Backlash Against Colleges & Leadership Failure

By | June 19, 2017

[June 19, 2017]  Last week I was traveling through the Kansas City airport and picked up the Kansas City Star newspaper.  In it was an article on University of Missouri financial troubles caused, in part, by a backlash from a series of racially charged protests.  Leadership failures at several of the university system’s campuses were center stage nationally.

The protests led to the resignation of several top college officials who failed to handle student activism properly.1   From MU leadership perspective, bad things occurred as a part of a parent and alumni-centered backlash.  First, students and their families went looking elsewhere for their advanced educational needs.  Second, the Missouri legislature threatened and then carried out a series of aid cuts.2  And third, donations plummeted, team sport attendance dropped, and the college’s reputation was marred.

A backlash can come in a variety of forms to any organization but it is usually directly due to what the leadership does or fails to do during a crisis; in this case dramatically failed to do.  The UM system can expect more of the same in the near future especially if the new leadership doesn’t immediately take steps to admit the problems which occurred, how they learned from it, and come up with a fix-it plan.  So far, only minimum progress has been made.

Some claim that colleges across the U.S. have failed to truly learn a lesson from the events over the past two years.  Many have doubled-down on “diversity” and “inclusiveness” to the exclusion of everything else.  This approach, they say, is appeasement at its worse and will only foster greater racial problems, a decline in enrollment of the best students, and a restriction of outside funding.  Like cities that are failing, colleges are experiencing a flight of the talented.

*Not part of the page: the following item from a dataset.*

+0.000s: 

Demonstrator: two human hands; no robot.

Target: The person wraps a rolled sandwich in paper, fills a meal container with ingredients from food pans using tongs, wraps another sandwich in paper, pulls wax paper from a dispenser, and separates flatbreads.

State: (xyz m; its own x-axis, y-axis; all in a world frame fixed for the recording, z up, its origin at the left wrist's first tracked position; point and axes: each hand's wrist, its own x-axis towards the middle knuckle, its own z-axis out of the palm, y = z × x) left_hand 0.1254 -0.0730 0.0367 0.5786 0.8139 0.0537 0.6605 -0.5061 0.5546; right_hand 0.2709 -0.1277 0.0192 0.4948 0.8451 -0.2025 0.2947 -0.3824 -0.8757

All these issues center on the core problem of advanced education.  For most of the Western world, college-level education is about selling a lifestyle, prestige, and status.  It costs money, a lot of money, to attend any level of post-High School education and the return on investment is poor unless the student obtains a degree that allow them access to quality employment opportunities.

How this will work out in the future remains an unknown.  What is known, however, is that college leadership (and its administration of policies) is not well suited for the leadership challenges necessary to be flexible, creative, and proactive to provide the right kind of education to those yearning to better themselves.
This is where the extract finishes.